§ **Work item**
Transcribe exactly the line that contains "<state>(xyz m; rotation" and all lines following it to the end of the material below; omit everything else.

§ **Supplied data**
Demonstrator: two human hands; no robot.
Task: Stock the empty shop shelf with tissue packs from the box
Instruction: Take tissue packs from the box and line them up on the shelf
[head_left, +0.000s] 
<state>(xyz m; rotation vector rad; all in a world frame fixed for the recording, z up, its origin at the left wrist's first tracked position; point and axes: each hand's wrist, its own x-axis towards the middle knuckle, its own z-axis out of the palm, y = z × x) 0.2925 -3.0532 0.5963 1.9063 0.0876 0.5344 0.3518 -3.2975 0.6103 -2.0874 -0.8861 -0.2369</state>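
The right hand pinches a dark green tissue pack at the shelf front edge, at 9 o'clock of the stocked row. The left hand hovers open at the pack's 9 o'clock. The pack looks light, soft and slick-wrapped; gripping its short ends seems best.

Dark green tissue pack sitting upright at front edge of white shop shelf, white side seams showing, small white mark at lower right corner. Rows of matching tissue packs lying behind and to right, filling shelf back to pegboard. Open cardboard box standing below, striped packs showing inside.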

§ **Task result**
<state>(xyz m; rotation vector rad; all in a world frame fixed for the recording, z up, its origin at the left wrist's first tracked position; point and axes: each hand's wrist, its own x-axis towards the middle knuckle, its own z-axis out of the palm, y = z × x) 0.2925 -3.0532 0.5963 1.9063 0.0876 0.5344 0.3518 -3.2975 0.6103 -2.0874 -0.8861 -0.2369</state>
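The right hand pinches a dark green tissue pack at the shelf front edge, at 9 o'clock of the stocked row. The left hand hovers open at the pack's 9 o'clock. The pack looks light, soft and slick-wrapped; gripping its short ends seems best.

Dark green tissue pack sitting upright at front edge of white shop shelf, white side seams showing, small white mark at lower right corner. Rows of matching tissue packs lying behind and to right, filling shelf back to pegboard. Open cardboard box standing below, striped packs showing inside.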

The answer is complete, and the exercise is done.